Community support, like the Church of Ambrosia handing out water on a lovely, hot San Francisco day, kept people happy on the Hill. Water was also available via the Volo tent for $2, which went “to the kids.” The Parks department provided 11 toilets and three handwashing stations for Volo players, stoners, or whoever needed them.

The day was successful,” Daniel Montes, San Francisco Recreation and Parks manager, said to GreenState, “Hundreds of people came out for the permitted volleyball and kickball event at Robin Williams Meadow, while a small crowd gathered at Hippie Hill to celebrate 4/20. The day was peaceful and no different than any other sunny spring day at a San Francisco park. No citations and no medical calls.”

The GreenState team was there almost all day and witnessed people handing out free sunglasses, water, and a VW bus ice cream stand from San Francisco Hometown Creamery– but nothing negative among the 4/20 crowd.

Trash has been cited as a major issue on Hippie Hill following the past 4/20 gatherings. In 2016, organizers collected 11 tons in total following the event. Montes reports that this year was no more garbage-filled than any other day in the meadow.

It’s likely Hippie Hill 2024 will be labeled as a success across the board. This isn’t proof that these things will always go off without a hitch, but it is an indicator that Vancouver could use to chill out a skosh. San Francisco City may have artfully slid through the fence by bringing on Volo to do some of the work for them.

The event provided basic necessities to those who still showed up to “420 blaze it” while simultaneously blocking off lots of space so the precious turf was mostly protected.
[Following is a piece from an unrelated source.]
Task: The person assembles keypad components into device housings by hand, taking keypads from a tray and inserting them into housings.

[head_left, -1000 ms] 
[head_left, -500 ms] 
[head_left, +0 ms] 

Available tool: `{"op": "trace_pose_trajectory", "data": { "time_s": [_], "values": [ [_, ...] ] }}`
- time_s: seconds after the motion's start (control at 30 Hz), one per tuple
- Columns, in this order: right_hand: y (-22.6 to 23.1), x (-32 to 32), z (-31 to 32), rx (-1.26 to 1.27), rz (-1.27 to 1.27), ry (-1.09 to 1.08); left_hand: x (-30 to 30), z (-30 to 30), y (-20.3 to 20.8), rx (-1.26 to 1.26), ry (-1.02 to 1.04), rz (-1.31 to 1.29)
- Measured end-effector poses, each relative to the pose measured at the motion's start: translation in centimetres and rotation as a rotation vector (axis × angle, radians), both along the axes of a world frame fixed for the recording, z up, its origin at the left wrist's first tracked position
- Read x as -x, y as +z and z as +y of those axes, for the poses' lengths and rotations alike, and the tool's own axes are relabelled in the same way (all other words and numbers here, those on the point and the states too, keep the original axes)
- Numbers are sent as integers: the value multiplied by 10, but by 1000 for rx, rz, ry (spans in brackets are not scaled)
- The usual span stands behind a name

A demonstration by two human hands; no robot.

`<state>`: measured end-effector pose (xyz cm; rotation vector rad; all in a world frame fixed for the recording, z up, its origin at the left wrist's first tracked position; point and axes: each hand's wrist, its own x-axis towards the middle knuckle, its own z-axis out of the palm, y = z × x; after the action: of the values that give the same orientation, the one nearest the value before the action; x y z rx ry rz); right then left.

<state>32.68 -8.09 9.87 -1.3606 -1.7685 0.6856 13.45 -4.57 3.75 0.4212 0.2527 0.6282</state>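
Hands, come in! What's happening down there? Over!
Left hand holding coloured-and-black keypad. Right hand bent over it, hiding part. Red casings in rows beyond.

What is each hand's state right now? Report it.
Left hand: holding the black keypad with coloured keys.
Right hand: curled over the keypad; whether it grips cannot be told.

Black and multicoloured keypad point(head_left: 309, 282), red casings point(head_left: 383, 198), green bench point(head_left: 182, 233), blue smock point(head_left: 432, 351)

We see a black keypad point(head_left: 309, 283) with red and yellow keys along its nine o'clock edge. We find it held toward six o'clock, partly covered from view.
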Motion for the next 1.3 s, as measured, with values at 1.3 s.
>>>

Vancouver took the completely opposite route, much to the dismay of the many weed-smoking citizens that live there.

When asked whether Sunset Beach 4/20 could rise again, Vancouver city representative Kaptein mentioned that it wasn’t impossible if permitting requirements and conditions established by the police department and BC Liquor and Cannabis Regulation Branch were met.

Same coast, two very different approaches– one went over much better than the other.

EDITORS NOTE: This article was updated to include information from SF Parks & Recreation regarded who provided the porta potties and the garbage impact from the day.

Cara Wietstock is senior content producer of GreenState.com and has been working in the cannabis space since 2011. She has covered the cannabis business beat for Ganjapreneur and The Spokesman Review. You can find her living in Bellingham, Washington with her husband, son, and a small zoo of pets.